▶ **WHAT IS EXPECTED**
Leaving the pictures aside, restate all of the data exactly.

(INFORMATION PROVIDED begins)

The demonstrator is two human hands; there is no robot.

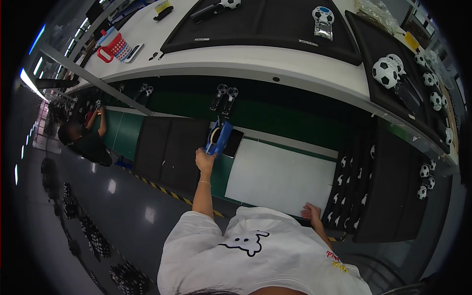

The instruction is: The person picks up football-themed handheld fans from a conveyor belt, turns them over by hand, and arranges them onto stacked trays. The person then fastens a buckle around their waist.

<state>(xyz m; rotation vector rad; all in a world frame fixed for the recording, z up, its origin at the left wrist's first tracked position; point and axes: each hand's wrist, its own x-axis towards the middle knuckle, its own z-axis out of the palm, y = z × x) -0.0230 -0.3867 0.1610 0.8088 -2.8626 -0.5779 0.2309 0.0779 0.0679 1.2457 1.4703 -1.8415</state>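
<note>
My left hand [205,160] is closed on the near end of a blue tape dispenser [220,136] with a roll of tape in it. Right beside the dispenser lies a black phone-like slab [234,144]. A large white sheet [282,172] covers much of the green work surface [222,174] in front of me. At the sheet's near right corner is my right hand [311,213], its fingers loosely stretched and holding nothing I can see. Beyond the dispenser lie two football-headed items [227,96] with dark handles.
Black trays [354,182] with several football-patterned pieces stand to the right. Dark mats [169,150] lie left. A raised white shelf [236,69] crosses ahead, carrying a red-and-white mug [115,47] and a black mat [265,29]. Another person [83,137] works at far left.
</note>
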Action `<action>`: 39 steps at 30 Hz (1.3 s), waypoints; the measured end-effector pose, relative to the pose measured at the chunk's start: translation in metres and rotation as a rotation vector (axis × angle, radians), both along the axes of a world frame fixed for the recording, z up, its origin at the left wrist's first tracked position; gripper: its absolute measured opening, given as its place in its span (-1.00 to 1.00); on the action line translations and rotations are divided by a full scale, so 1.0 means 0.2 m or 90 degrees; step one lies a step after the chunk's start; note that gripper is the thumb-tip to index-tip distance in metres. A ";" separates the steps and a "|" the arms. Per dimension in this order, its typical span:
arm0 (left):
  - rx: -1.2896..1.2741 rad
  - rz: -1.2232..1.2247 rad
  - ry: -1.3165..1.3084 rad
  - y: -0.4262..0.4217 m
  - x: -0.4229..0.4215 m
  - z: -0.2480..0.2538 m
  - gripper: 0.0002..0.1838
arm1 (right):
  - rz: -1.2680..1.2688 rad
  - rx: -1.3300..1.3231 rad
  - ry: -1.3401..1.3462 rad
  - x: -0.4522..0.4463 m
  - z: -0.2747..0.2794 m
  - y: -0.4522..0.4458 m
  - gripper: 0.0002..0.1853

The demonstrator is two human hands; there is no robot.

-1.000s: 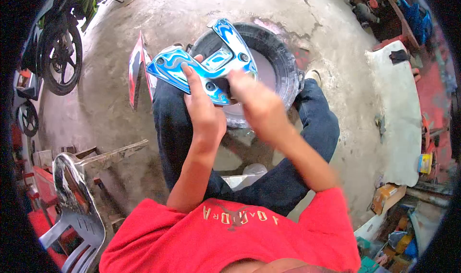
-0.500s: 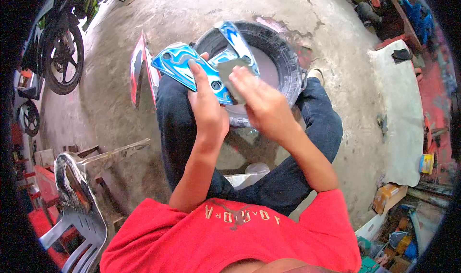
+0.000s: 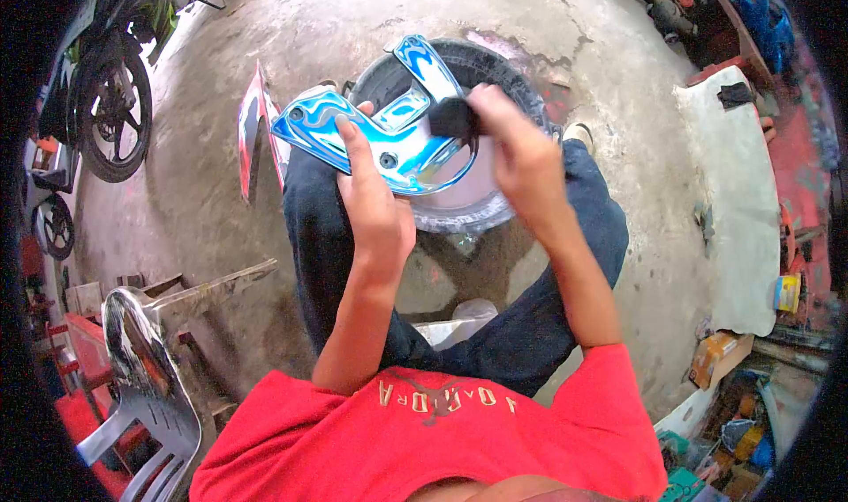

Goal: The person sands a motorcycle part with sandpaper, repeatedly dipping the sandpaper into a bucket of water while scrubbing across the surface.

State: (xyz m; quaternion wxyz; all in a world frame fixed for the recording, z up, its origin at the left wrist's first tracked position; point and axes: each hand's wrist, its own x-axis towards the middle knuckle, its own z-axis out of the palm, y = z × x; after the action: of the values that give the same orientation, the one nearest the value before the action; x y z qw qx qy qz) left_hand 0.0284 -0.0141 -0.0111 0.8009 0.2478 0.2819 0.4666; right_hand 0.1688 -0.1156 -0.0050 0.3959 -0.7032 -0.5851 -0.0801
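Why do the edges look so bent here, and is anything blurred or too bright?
Head view: the surroundings bow inside a dark round border, probably from a very wide lens; head view: the right hand is blurred, the left hand sharper; head view: the floor washes out toward the top.

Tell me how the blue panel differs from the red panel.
Colour: the blue panel has blue and silvery swirls; the red panel is red and whitish. Support: the left hand holds the blue panel partly over the tub, while no hand touches the red panel. View: the blue panel shows its broad face; the red panel looks narrow. Both have pale patches.
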 end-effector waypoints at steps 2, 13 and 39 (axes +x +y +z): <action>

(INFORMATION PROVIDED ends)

▶ **SOLVED PROBLEM**
The demonstrator is two human hands; there is no robot.


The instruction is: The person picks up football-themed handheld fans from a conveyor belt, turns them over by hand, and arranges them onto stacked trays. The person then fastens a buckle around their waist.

<state>(xyz m; rotation vector rad; all in a world frame fixed for the recording, z up, its origin at the left wrist's first tracked position; point and axes: each hand's wrist, its own x-axis towards the middle knuckle, its own z-axis out of the palm, y = z × x) -0.0230 -0.3867 0.1610 0.8088 -2.8626 -0.5779 0.2309 0.0779 0.0679 1.2457 1.4703 -1.8415</state>
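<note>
My left hand [205,160] is closed on the near end of a blue tape dispenser [220,136] with a roll of tape in it. Right beside the dispenser lies a black phone-like slab [234,144]. A large white sheet [282,172] covers much of the green work surface [222,174] in front of me. At the sheet's near right corner is my right hand [311,213], its fingers loosely stretched and holding nothing I can see. Beyond the dispenser lie two football-headed items [227,96] with dark handles.
Black trays [354,182] with several football-patterned pieces stand to the right. Dark mats [169,150] lie left. A raised white shelf [236,69] crosses ahead, carrying a red-and-white mug [115,47] and a black mat [265,29]. Another person [83,137] works at far left.
</note>
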Action `<action>`: 39 steps at 30 Hz (1.3 s), waypoints; the measured end-effector pose, relative to the pose measured at the chunk's start: translation in metres and rotation as a rotation vector (axis × angle, radians), both along the axes of a world frame fixed for the recording, z up, its origin at the left wrist's first tracked position; gripper: its absolute measured opening, given as its place in its span (-1.00 to 1.00); on the action line translations and rotations are divided by a full scale, so 1.0 means 0.2 m or 90 degrees; step one lies a step after the chunk's start; note that gripper is the thumb-tip to index-tip distance in metres. A ";" separates the steps and a "|" the arms. Per dimension in this order, its typical span:
arm0 (left):
  - rx: -1.2896..1.2741 rad
  - rz: -1.2232..1.2247 rad
  - ry: -1.3165..1.3084 rad
  - y: -0.4262..0.4217 m
  - x: -0.4229..0.4215 m
  - z: -0.2480..0.2538 m
  - gripper: 0.0002..0.1838
arm1 (right):
  - rz: -1.2680..1.2688 rad
  - rx: -1.3300..1.3231 rad
  - ry: -1.3401..1.3462 rad
  - x: -0.4522..0.4463 m
  - z: -0.2747..0.2794 m
  - y: -0.4522..0.4458 m
  - gripper: 0.0002..0.1853

The demonstrator is two human hands; there is no robot.

-1.000s: 
-0.500s: 
+0.000s: 

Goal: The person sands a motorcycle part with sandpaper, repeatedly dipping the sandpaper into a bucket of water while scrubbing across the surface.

State: (xyz m; quaternion wxyz; all in a world frame fixed for the recording, z up, its origin at the left wrist's first tracked position; point and axes: each hand's wrist, its own x-axis towards the middle knuckle, its own z-axis out of the palm, y = z × x; after the action: of the values that give the same orientation, the one nearest the value before the action; x y z qw qx qy qz) left_hand 0.0284 -0.0141 -0.0111 0.8009 0.2478 0.2819 0.4666; right_hand 0.1688 -0.1156 -0.0050 0.3959 -0.7032 -0.5851 -0.0801
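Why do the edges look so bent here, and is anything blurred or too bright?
Head view: the surroundings bow inside a dark round border, probably from a very wide lens; head view: the right hand is blurred, the left hand sharper; head view: the floor washes out toward the top.

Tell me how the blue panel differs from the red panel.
Colour: the blue panel has blue and silvery swirls; the red panel is red and whitish. Support: the left hand holds the blue panel partly over the tub, while no hand touches the red panel. View: the blue panel shows its broad face; the red panel looks narrow. Both have pale patches.
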 end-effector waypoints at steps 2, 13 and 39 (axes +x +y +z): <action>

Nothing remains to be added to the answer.